Yan Fu realized this and disagreed with Huxley’s views. But he found that it would be too difficult and time-consuming to translate Spencer, whose views he wholeheartedly supported, and instead, he chose to translate Huxley’s much easier text “Evolution and Ethics”. Significantly he gave his translation the title Tianyan lun 天演论 which means “On Evolution”, leaving out “ethics”, and his translation became, in the words of Schwarz, “a paraphrase of Huxley’s views and an exposition of Spencer’s essential views as against Huxley”. This text then became essential reading for China’s young radicals.
Legacies of Social Darwinism
In the twentieth century, Social Darwinism came to permeate radical political thought in China. Within the notion of “class struggle”, for example, one can recognize a specific form of Social Darwinism that designates the mechanisms through which the principle of the survival of the fittest can be implemented. In 1915 Chen Duxiu (1879–1942), one of the leaders of the May Four New Culture Movement and from 1921 the Communist Party’s first General Secretary, published an article entitled “Call to Youth”, in which he compared youth to new cells in the human body:
The function of youth in society is the same as that of a fresh and vital cell in a human body. In the processes of metabolism, the old and the rotten are incessantly eliminated to be replaced by the fresh and living… If metabolism functions properly in a human body, the person will be healthy; if the old and rotten cells accumulate and fill the body, the person will die.

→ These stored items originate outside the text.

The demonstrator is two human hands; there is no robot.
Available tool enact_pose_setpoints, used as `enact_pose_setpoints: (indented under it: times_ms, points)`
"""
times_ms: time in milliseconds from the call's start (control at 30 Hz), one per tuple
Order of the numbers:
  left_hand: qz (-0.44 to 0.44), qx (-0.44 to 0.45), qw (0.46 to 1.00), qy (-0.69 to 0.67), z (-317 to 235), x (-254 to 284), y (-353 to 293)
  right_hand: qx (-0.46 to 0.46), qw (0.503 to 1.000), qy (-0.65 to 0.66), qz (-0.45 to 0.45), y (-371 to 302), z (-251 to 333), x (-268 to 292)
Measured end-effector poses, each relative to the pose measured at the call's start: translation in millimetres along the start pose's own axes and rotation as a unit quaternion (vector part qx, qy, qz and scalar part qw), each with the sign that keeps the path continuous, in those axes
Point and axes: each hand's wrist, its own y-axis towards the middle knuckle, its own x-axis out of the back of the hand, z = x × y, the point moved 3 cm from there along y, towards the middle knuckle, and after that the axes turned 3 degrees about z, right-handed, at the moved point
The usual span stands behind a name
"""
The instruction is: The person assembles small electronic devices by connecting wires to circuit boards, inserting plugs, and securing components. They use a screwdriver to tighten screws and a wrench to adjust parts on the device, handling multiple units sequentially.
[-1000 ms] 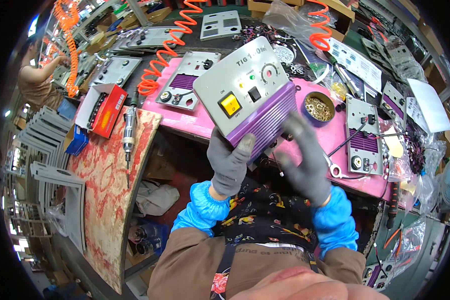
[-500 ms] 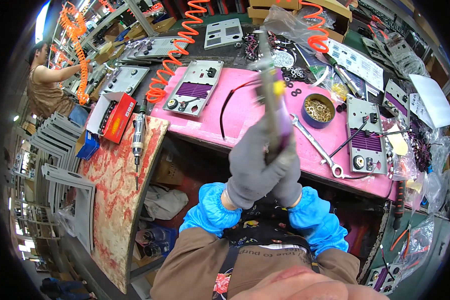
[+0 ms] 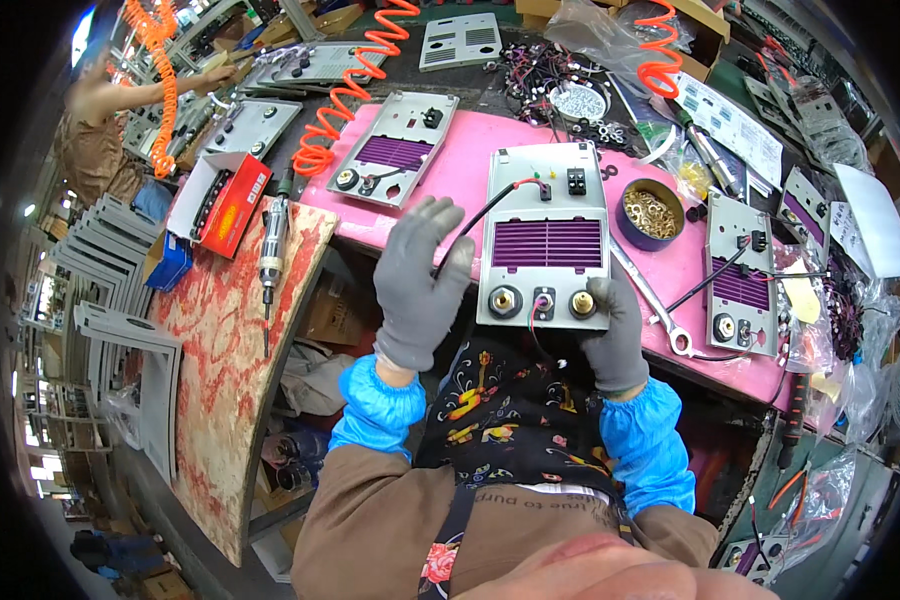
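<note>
On the pink workbench [image 3: 450, 190], seen from above by a head camera:

Main item: a grey metal front panel [image 3: 545, 235] with a purple vent grille, lying flat at the near edge of the bench, directly ahead of the person.

Right hand: the right hand [image 3: 615, 335], in a grey glove, grips the panel's lower right corner, thumb lying on its face beside the brass sockets.

Left hand: the left hand [image 3: 418, 285], also gloved in grey, is lifted just left of the panel with fingers spread and released, grasping nothing. A black wire [image 3: 480, 218] runs from the panel's face past its fingertips; whether they touch cannot be told.

Right of the panel: a silver spanner [image 3: 655, 305] lies just beside it, with a round tin of brass washers [image 3: 652, 212] near its top corner and a second grey panel [image 3: 740, 275] beyond.

Left of the panel: a third panel [image 3: 395, 150] farther back, an orange coiled hose [image 3: 345, 90], and an electric screwdriver [image 3: 271, 245] on a red-stained board [image 3: 220, 370].

Far left: another person [image 3: 95, 130] works at a separate bench.
</note>
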Motion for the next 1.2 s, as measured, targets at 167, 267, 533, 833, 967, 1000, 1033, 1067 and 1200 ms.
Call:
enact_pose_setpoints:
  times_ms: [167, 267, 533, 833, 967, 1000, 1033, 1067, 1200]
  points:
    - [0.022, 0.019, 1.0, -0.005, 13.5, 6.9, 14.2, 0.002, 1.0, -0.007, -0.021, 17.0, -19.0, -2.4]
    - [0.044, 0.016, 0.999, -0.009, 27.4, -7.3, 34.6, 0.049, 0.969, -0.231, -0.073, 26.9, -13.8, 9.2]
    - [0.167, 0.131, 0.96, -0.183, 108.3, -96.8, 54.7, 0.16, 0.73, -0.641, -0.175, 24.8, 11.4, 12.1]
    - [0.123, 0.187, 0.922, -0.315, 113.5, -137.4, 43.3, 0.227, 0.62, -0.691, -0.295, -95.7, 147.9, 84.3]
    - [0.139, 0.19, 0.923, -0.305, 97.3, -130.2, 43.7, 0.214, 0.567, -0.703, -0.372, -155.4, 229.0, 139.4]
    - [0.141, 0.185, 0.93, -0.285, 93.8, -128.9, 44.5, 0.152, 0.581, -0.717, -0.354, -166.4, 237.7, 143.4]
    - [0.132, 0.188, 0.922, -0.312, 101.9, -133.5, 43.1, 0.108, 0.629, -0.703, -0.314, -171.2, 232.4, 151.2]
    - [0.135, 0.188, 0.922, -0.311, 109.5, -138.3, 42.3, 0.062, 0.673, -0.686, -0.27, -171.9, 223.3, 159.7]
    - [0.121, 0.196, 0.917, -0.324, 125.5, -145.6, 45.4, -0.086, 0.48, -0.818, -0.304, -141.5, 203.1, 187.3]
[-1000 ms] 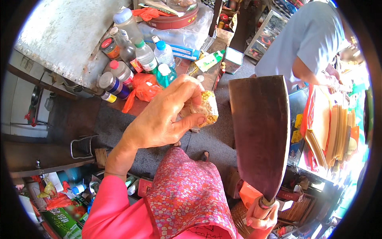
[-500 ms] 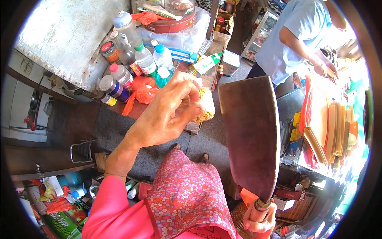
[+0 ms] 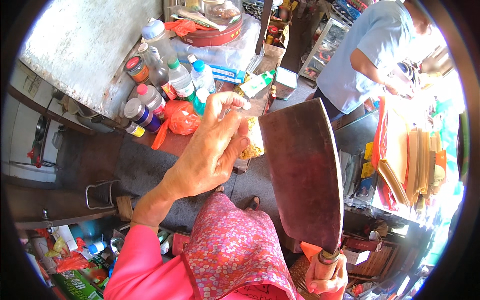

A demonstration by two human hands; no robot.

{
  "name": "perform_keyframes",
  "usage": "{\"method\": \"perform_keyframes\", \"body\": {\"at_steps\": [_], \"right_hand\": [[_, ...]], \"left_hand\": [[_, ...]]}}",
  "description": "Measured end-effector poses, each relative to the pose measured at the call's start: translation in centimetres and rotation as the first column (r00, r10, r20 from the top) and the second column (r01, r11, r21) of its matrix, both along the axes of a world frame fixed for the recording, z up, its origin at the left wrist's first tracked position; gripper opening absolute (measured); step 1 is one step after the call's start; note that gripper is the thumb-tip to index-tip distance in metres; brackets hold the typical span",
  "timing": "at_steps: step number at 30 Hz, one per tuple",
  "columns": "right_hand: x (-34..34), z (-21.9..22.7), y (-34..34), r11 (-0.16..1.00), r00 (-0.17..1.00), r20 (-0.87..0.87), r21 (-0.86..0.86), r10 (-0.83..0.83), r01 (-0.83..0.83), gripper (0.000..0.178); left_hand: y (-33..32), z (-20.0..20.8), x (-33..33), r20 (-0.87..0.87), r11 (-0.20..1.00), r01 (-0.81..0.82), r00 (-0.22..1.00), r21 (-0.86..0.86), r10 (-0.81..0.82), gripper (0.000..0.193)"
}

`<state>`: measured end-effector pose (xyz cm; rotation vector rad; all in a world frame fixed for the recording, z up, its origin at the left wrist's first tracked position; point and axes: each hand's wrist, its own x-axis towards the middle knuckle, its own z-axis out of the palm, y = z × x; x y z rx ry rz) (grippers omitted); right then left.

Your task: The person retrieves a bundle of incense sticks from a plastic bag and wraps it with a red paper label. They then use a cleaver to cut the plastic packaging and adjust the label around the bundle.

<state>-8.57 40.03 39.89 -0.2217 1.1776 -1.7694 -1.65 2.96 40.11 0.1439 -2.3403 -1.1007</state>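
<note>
My right hand (image 3: 327,277) is wrapped around the handle of a large dark cleaver (image 3: 305,175), its broad blade standing upright. Across from it, my left hand (image 3: 207,145) is closed, with thumb and fingers on a small block-like thing (image 3: 255,142), yellow and grainy with a pale top. I cannot make out whether it is a jar, a packet or a piece of food. A small white bit (image 3: 246,105) shows at a left fingertip. The blade's upper left corner is right beside the yellow thing; whether they touch is unclear.
Several bottles and jars (image 3: 181,80) crowd a bench beside an orange plastic bag (image 3: 181,117). A round red tin (image 3: 215,34) sits behind them. At the far right a person in a light blue shirt (image 3: 370,60) bends over a bright counter holding stacked cardboard (image 3: 417,165).
The cleaver's blade has swung left, closing the gap to the yellow thing. My left hand has shifted slightly left and down, still gripping it. The other person has leaned a little.
</note>
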Motion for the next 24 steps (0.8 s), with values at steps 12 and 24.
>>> {"method": "perform_keyframes", "body": {"at_steps": [12, 24], "right_hand": [[-0.8, 2.9, 0.2, 0.816, 0.903, -0.120, 0.489, 0.413, -0.308, 0.056], [-0.8, 2.9, 0.4, 0.927, 0.933, -0.240, 0.329, 0.268, -0.181, 0.040]], "left_hand": [[0.1, -0.8, -0.2, 0.019, 0.998, -0.069, 0.997, -0.002, 0.069, 0.013], [0.6, -1.1, -1.1, -0.088, 0.996, -0.072, 0.994, -0.057, 0.066, 0.007]]}}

If metabolism functions properly in a society, it will flourish; if old and rotten cells fill the society, then it will cease to exist.
Ever since the time of Yan Fu and Chen Duxiu, the worship of strength coupled with contempt for weakness has found expression in Chinese thought especially but not only in the Maoist “philosophy of struggle”. Contemporary China is experiencing a push towards a more centralized form of governance that has impacted many aspects of society. This of course not only impacts the social perceptions of men and masculinity, but also women. One widely discussed aspect of this is reflected in the government’s attempts to influence marriage and reproductive behavior as part of a wider effort to stave off a looming demographic crisis. The worship of strength and a contempt of weakness have long present in Chinese history and the current campaign against “sissy men” is the latest manifestation of this impulse.
The worship of strength as it pertains to the campaign against “sissy men” can be understood in the light of modern Chinese history, but in a world where peace and reconciliation should be one of our main concerns, this is not a healthy phenomenon. Therefore, rather than condemning pop stars, who have the courage to break with traditional norms, for “abnormal esthetics”, would it not be more reasonable to welcome them as a vital and liberating phenomenon on the contemporary cultural scene?